There is an apocryphal story of an ageing Orson Welles introducing himself to the guests at a half-empty town hall. “I am an actor, a writer, a producer and a director,” he said. “I am a magician and I appear on stage and on the radio. Why are there so many of me and so few of you?”

If a fantasy author were to dream up Welles’s psychedelic cousin, he’d likely have the air of Alejandro Jodorowsky: serene and white-bearded with a crocodile smile, presiding over a niche band of disciples. He has been – variously, often concurrently – a director, an actor, a poet, a puppeteer, a psychotherapist, a tarot-card reader, an author of fantasy books. At the age of 96, Jodorowsky estimates that he’s lived 100 different lives and embodied 100 different Jodorowskys. “Because we are different people all the time,” he says. “I died a lot of times but then I’m reborn. Look at me now and you see I’m alive.

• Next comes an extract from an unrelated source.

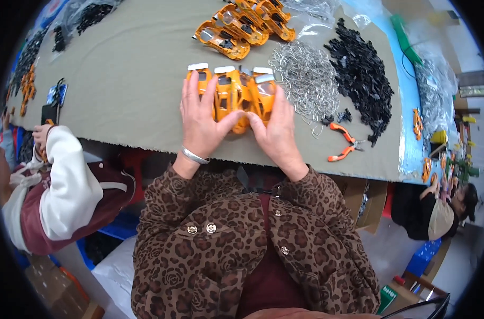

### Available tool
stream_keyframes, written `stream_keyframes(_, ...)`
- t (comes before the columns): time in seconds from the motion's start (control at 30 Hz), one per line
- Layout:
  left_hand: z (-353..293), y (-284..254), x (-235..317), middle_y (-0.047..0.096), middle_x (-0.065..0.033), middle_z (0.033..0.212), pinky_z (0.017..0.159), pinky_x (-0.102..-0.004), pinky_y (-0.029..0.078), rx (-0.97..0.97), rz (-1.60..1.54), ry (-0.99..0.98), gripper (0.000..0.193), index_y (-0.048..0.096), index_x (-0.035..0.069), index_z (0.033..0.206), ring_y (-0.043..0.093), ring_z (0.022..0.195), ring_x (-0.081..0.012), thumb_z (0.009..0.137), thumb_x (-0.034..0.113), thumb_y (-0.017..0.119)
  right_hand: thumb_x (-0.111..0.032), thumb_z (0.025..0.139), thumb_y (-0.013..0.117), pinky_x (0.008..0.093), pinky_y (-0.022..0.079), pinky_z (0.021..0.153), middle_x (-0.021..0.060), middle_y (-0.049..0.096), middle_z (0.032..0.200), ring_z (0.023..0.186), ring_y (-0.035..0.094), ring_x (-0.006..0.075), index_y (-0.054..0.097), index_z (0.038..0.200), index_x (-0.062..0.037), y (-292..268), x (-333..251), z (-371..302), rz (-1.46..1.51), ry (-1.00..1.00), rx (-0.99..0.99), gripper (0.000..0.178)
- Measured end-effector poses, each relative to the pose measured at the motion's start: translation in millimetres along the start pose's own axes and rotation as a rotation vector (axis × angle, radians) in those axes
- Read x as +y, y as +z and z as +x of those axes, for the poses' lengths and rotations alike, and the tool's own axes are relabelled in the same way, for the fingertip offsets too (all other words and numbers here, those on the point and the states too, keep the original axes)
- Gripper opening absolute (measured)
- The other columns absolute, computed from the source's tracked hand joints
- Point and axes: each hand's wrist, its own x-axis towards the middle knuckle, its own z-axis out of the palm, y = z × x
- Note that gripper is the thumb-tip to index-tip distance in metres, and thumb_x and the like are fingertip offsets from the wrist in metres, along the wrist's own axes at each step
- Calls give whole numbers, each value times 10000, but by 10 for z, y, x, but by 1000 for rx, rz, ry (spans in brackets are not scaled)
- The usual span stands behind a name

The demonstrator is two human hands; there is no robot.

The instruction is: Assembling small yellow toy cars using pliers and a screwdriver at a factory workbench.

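Note:
Several orange toy car bodies (pixel 224 94) with white rear wings stand side by side on the cloth in front of me. My left hand (pixel 202 118) presses on the left end of the row, its fingers lying over the leftmost car. From the other side, my right hand (pixel 274 130) wraps the rightmost car body (pixel 263 95). Both thumbs nearly meet at the near end of the cars, so the row is squeezed between my palms. The palms hide part of the cars, and the fingers are slightly blurred.
Beyond the row lies a stack of orange car bodies (pixel 234 26). To the right are a pile of silver metal clips (pixel 305 74), a heap of black plastic parts (pixel 364 74) and orange-handled pliers (pixel 344 142). Co-workers sit left (pixel 71 181) and right (pixel 436 212).

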Motion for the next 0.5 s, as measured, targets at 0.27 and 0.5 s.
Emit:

I am happy about this. It is fantastic to live.”

Jodorowsky recently finished work on a two-volume Taschen monograph, Art Sin Fin. That’s another rebirth, he says, although it also serves as an archive, a repository, a bulging bestiary of counter-cultural weirdness. Naturally, Art Sin Fin covers Jodorowsky’s brief 70s reign as the “king of the midnight movie”, the creator of the head-scrambling cult classics El Topo and The Holy Mountain, beloved by Dennis Hopper and John Lennon alike. But the retrospective roams much farther afield, leading us through riotous stage shows, outlandish comic-book panels and designs for grand productions (such as his long-cherished adaptation of Dune) that never saw the light of day.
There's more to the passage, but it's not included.